In the documentary we learn Rome is filled with the possessed. Hundreds of people are contacting the Church about their own possession or the possession of their loved ones. The Most Holy Father Amorth is the person the Vatican has tapped to perform exorcisms—thousands of them. And sometimes he has repeat business. Christina is one such woman, exorcised nine times and still susceptible to the Force of Evil. Those of us who are non-believers look at this woman as someone who is troubled—but “through the eyes of faith,” obviously it is a demon.

Surrounded by her family, the rite begins, and you see… an actual exorcism. There is no enhancement, no Dick Smith make-up; it is not as dramatic as we want it to be. Should we get her help that is not in the form of a witch doctor? What about doctors? And so we meet them.

Friedkin brings the footage to top hospitals in NYC. Psychologists give their point of view. Then neurosurgeons. They don’t know what’s going on—the exorcism seems to help, but they do see that it might be a cultural remnant. There is a medical diagnosis for it, as it can affect anyone of any faith. But the doc never digs too deep. I am disappointed: I needed to know more. I don’t believe it.
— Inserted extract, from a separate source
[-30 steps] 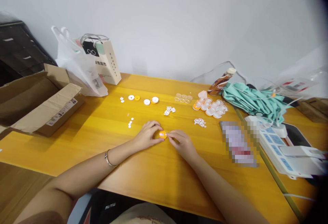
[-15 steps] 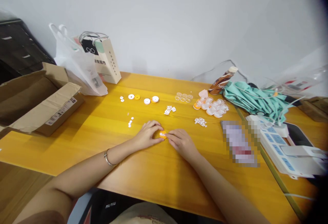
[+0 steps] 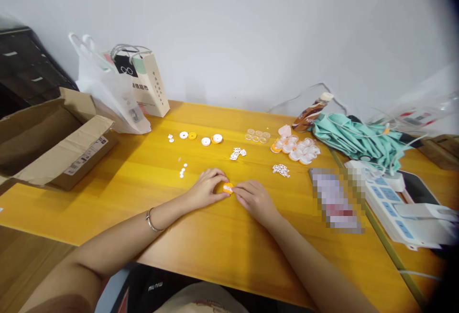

Are they hurting Christina? Is she just another female the Church is suppressing, as they did with witches—the control, the stigma, of the female body and identity? None of this is explored because it’s just a 1-dollar ticket under the striped tent, just left of the dancing girls and the strong man—Actual! Exorcist! Footage! Hurry up and see!

As Friedkin mentioned himself, when someone asks you to film an exorcism, you say yes. So see it for the freak show. Expect nothing else. And either you believe or you don’t, based on how you were raised — mythology, religion, or superstition.

  • The Devil and Father Amorth
2.0

Summary

See it for the freak show. Expect nothing else.